Pronunciation Problem Megathread / 発音問題のまとめ / 发音问题汇总贴

vegetaljuce · 2019 年 1 月 25 日午前 1:47

Question–
in the English bank, I notice there’s two D phonemes /dx/ & /d/. I really like that since it allows you to make the pronunciation much smoother or sharper depending on the effect you want. However, other similar consonants, such as “K” “T” and “G” only seem to have one phoneme available.

When I first ran across /dx/ & /d/, I immediately thought of Vocaloid’s [dh] & [d]. The difference is Vocaloid has this “[ _ h]” option for “K” “T” and “G” as well, which greatly helps fine-tune pronunciation. I’m scratching my head as to why SynthV only does this for “D”? (as far as I can tell)

WinterdrivE · 2019 年 1 月 25 日午前 4:41

Your comparison to VOCALOID is slightly off. VOCALOID includes phonemes for both aspirated stops ([kh], [gh], [th], [dh], [ph] and [bh]) and unaspirated stops ([k], [g], [t], [d], [p], [b]). Arpabet makes no such distinction and merges them together into [t], [d], [k], [g], [p], and [b], regardless of aspiration. The [dx] phoneme in Arpabet is not a stop consonant, but an alveolar tap, equivalent to [4] in VOCALOID. So its not that its only done for [d]; its that its not done for any stop consonants but the alveolar tap is included separately.

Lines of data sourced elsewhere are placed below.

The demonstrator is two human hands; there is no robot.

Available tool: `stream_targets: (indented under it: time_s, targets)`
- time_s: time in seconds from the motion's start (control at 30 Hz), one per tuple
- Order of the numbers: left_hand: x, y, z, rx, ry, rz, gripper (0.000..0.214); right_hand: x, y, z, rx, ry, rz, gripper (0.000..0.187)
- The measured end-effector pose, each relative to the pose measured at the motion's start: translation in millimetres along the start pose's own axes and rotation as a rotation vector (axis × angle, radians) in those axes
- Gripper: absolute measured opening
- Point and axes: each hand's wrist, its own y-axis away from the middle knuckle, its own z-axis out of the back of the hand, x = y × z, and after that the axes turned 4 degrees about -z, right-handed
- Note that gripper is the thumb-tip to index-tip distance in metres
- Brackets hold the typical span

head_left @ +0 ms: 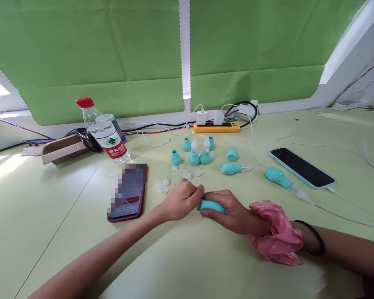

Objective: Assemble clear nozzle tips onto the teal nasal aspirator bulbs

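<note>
My right hand [232, 211] is wrapped round a teal squeeze bulb [212, 205], which lies sideways with its neck toward my left. At that neck my left hand [183, 200] is closed, thumb and fingers pinched together; whatever they hold is hidden. Just beyond my left hand lie several small clear-white nozzle pieces [187, 175]. Behind them stand several teal bulbs [175, 158], two with white tips [193, 145] on top. Farther right, a teal bulb with a clear nozzle [231, 168] lies on its side, and a larger nasal aspirator [277, 177] lies beside a cable.
A red-cased phone [126, 209] lies left of my hands, and a charging phone [302, 167] lies at the right. A water bottle [107, 137], a can [115, 124] and an open cardboard box [65, 149] stand back left. An orange power strip [216, 128] with chargers and cables lines the back.
</note>
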Motion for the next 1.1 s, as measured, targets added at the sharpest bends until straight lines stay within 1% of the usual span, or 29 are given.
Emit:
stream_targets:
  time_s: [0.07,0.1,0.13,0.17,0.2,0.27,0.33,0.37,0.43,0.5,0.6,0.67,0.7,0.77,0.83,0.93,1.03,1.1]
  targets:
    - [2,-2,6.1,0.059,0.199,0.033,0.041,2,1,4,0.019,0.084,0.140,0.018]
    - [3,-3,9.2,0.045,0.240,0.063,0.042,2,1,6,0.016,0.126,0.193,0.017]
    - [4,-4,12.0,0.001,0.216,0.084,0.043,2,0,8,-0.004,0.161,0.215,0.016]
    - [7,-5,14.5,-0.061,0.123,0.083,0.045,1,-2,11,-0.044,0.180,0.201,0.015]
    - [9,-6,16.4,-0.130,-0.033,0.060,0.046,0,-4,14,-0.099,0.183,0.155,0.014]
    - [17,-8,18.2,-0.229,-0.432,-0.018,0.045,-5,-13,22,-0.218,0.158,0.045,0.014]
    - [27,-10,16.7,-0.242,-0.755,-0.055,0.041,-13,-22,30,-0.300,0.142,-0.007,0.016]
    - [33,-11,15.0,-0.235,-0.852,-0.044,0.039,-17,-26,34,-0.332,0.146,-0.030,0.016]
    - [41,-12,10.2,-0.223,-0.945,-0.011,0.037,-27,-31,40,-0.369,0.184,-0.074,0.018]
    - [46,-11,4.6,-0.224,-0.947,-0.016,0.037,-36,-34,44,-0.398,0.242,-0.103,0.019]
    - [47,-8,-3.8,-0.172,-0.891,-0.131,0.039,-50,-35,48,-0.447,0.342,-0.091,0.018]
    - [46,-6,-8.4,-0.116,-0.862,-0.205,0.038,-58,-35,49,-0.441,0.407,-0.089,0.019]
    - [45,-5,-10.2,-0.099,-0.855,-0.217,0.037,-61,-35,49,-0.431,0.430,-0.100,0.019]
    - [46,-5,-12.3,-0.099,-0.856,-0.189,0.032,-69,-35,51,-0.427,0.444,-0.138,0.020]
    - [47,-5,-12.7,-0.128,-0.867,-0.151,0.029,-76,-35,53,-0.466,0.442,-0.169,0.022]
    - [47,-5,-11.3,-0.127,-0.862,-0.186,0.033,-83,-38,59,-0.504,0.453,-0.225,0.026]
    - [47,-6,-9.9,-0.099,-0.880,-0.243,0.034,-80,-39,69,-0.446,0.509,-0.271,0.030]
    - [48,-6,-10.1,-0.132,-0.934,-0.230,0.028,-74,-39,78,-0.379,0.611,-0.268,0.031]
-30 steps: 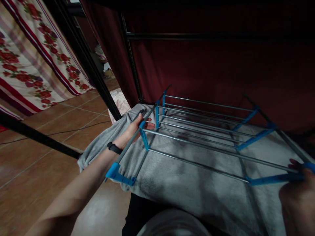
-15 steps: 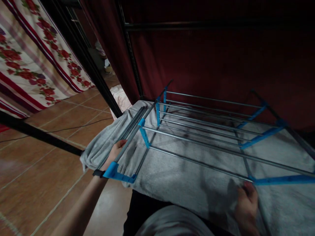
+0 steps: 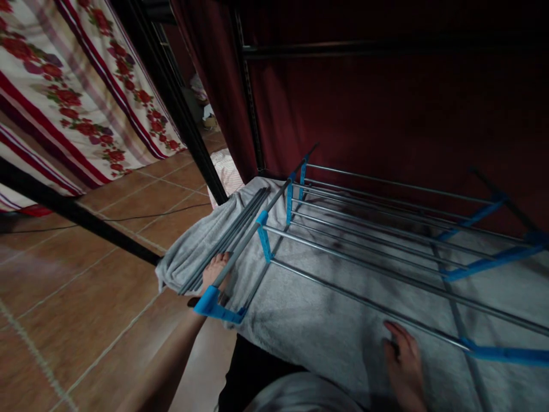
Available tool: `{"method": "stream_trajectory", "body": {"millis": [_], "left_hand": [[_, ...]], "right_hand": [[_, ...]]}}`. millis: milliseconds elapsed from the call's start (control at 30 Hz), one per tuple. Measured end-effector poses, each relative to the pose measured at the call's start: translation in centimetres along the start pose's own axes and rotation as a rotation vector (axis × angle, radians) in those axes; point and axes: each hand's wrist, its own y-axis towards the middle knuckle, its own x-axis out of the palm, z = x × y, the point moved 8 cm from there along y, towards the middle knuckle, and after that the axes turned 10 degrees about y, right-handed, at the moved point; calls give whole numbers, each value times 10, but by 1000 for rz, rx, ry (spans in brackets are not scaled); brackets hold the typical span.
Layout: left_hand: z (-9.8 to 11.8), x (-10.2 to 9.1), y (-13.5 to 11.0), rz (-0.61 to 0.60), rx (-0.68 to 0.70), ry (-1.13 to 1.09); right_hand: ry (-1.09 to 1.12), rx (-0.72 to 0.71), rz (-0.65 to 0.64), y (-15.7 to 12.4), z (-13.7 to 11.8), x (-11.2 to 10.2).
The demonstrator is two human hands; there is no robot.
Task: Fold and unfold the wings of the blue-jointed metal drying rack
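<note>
A metal rack [image 3: 386,252] of silver rods with blue plastic joints lies over a grey towel [image 3: 326,326]. My left hand [image 3: 215,269] is at the towel's left edge, under the rack's side rod and just behind its blue corner piece [image 3: 212,303]. Its fingers look curled on the towel, partly hidden by the rod. My right hand [image 3: 403,360] lies flat on the towel near the front, fingers stretched toward the front rod. A bundle of loose grey rods [image 3: 234,232] rests on the towel beside my left hand.
A dark red cloth wall [image 3: 386,114] with black frame poles [image 3: 189,126] stands behind the rack. A floral sheet [image 3: 64,97] hangs at the left. Brown floor tiles [image 3: 86,297] with a thin cable [image 3: 150,214] lie to the left.
My left hand slid back along the side rod to the towel's edge. My right hand let go of the rack's blue front bar and came down flat on the towel.
</note>
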Motion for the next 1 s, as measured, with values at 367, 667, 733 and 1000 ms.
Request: {"method": "stream_trajectory", "body": {"millis": [367, 667, 733, 1000], "left_hand": [[10, 13, 10, 72, 44, 214], [18, 13, 11, 65, -39, 219], [19, 11, 13, 69, -54, 203], [17, 8, 11, 97, -78, 153]], "right_hand": [[-164, -120, -10, -5, -16, 4], [-243, -145, -5, -3, -11, 4], [-253, -143, -12, -3, -11, 4], [-286, -182, -34, -2, -11, 7]]}}
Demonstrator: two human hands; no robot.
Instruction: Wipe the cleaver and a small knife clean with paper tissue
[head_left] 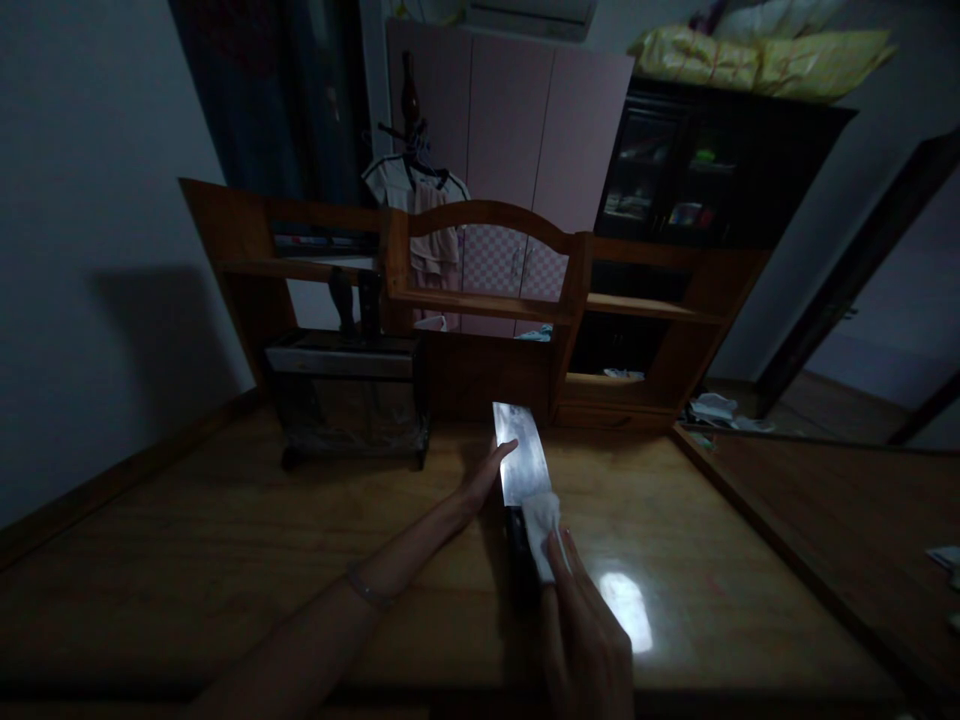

I agree that SynthV would benefit from distinguishing aspirated from unaspirated consonants in English, but alas its not a feature of Arpabet and thus not a feature of SynthV.

khuasw · 2019 年 1 月 25 日午前 4:54

There’s little we can do if the original recording does not contain the said allophones. But, a great portion of them can be approximated using timing and voicing parameters.

WinterdrivE · 2019 年 1 月 25 日午前 5:57

On that topic, how does SynthV distinguish between multiple instances of a diphone, i.e., allophones? For example, I notice Eleanor’s voicebank does indeed seem to have multiple recordings for aspirated & unaspirated stops. For example, “pay day” /p ey . d ey/ seems to use a different /p ey/ recording than “spay day” /s p ey . d ey/. Whereas “pay day” is aspirated, “spay day” is not.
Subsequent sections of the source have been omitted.